But in any event OSHA had to establish here that a prudent man familiar with (industry practice) would have understood that more protective equipment was 'necessary' in the situation at issue.


See also McLean Trucking Co. v. OSHRC, 503 F.2d 8, 11 (4th Cir. 1974); Ryder Truck Lines, Inc. v. Brennan, 497 F.2d 230, 233 (5th Cir. 1974).


Since the determination whether a reasonably prudent man familiar with the practices of the industry would protect against the alleged hazard may often be made by reference to the custom of the relevant industry, Cape & Vineyard Div., supra at 1152, the Commission's reference to industry practice was relevant.


We are unable to discern any support in the record, however, for the finding that the sausage manufacturing industry does not require protective gloves in similar situations. In fact, there appears to be no industry custom to which to refer as a guideline. Respondent's president testified that its sausage cutting process was unique. As a result, there is no relevant industry custom to which respondent's conduct may be compared.

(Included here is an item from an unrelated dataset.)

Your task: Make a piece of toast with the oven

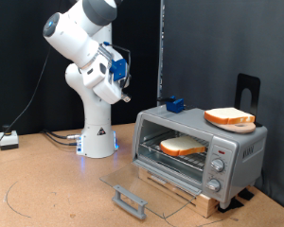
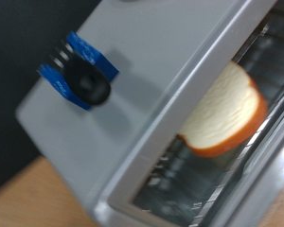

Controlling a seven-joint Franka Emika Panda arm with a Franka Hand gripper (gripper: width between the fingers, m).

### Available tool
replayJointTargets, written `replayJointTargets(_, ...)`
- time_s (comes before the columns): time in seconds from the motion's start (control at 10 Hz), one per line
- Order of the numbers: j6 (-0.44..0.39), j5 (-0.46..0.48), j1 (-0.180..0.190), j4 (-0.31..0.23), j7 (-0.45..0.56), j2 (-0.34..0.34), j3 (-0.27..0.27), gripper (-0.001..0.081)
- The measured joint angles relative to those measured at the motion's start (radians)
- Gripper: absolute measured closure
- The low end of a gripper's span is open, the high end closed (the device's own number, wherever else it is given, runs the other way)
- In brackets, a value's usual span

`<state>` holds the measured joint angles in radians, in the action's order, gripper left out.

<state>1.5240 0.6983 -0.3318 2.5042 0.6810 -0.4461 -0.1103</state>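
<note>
On the exterior view's right, the oven (image 1: 201,147) sits on a wooden base, the biggest thing after the arm itself. Its glass door (image 1: 147,187) is dropped flat, grey handle (image 1: 130,200) at the near edge. Inside, the piece of toast (image 1: 183,146) lies flat on the wire rack (image 1: 180,154); in the wrist view it shows as a pale face with an orange-tan crust (image 2: 227,113) just under the oven's top edge. A second slice (image 1: 229,117) rests on a plate on the oven roof, and a small blue-and-black object (image 1: 172,104) sits on the roof's far corner, seen close in the wrist view (image 2: 79,72).

The gripper (image 1: 123,87) hangs raised, above and to the exterior view's left of the oven, well apart from the toast and touching nothing. I cannot tell whether its fingers are parted or closed; nothing shows between them.

As a judgement, the slice looks light, fairly stiff but crushable and crumbly, with a dry, non-slippery face. The crust edge nearest the door opening seems the sensible place to pinch it, gently, since the flat faces lie against the rack.
</note>
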Motion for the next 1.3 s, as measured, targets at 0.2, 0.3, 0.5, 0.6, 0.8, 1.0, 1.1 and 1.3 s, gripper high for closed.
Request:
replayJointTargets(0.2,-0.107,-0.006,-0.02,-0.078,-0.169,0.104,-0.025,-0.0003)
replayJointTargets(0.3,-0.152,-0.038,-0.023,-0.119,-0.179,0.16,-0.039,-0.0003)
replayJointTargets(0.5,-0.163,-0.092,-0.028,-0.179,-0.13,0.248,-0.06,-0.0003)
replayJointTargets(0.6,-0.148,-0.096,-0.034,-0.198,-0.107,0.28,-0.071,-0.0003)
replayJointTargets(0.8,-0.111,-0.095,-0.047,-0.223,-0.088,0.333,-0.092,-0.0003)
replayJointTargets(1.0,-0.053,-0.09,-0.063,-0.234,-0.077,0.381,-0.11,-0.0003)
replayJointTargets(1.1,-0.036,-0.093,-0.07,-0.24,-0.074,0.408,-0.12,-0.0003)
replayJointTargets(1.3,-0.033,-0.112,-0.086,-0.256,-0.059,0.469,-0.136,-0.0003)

In the absence of a relevant industry custom or practice to which to refer, we must determine if there is substantial evidence on the record to support the conclusion that a reasonably prudent man familiar with the industry would find necessary to protect against this hazard. Respondent's accident free safety record, standing alone, cannot support the Commission's order.


While the fact that respondent's employees have never reported an injury resulting from the cutting process may be some evidence as to whether a reasonably prudent man would protect against such a hazard, it is not conclusive.7 'One purpose of the Act is to prevent the first accident.' Lee Way Motor Freight, Inc. v. Secretary of Labor, 511 F.2d 864, 870 (10th Cir. 1975). The goal would not be achieved if the Secretary were required to await an accident before issuing a citation. Petitioner need not show the occurrence of actual injury before citing an employer for violation of the Act. Lee Way Motor Freight, supra at 870; Ryder Truck Lines, supra at 233.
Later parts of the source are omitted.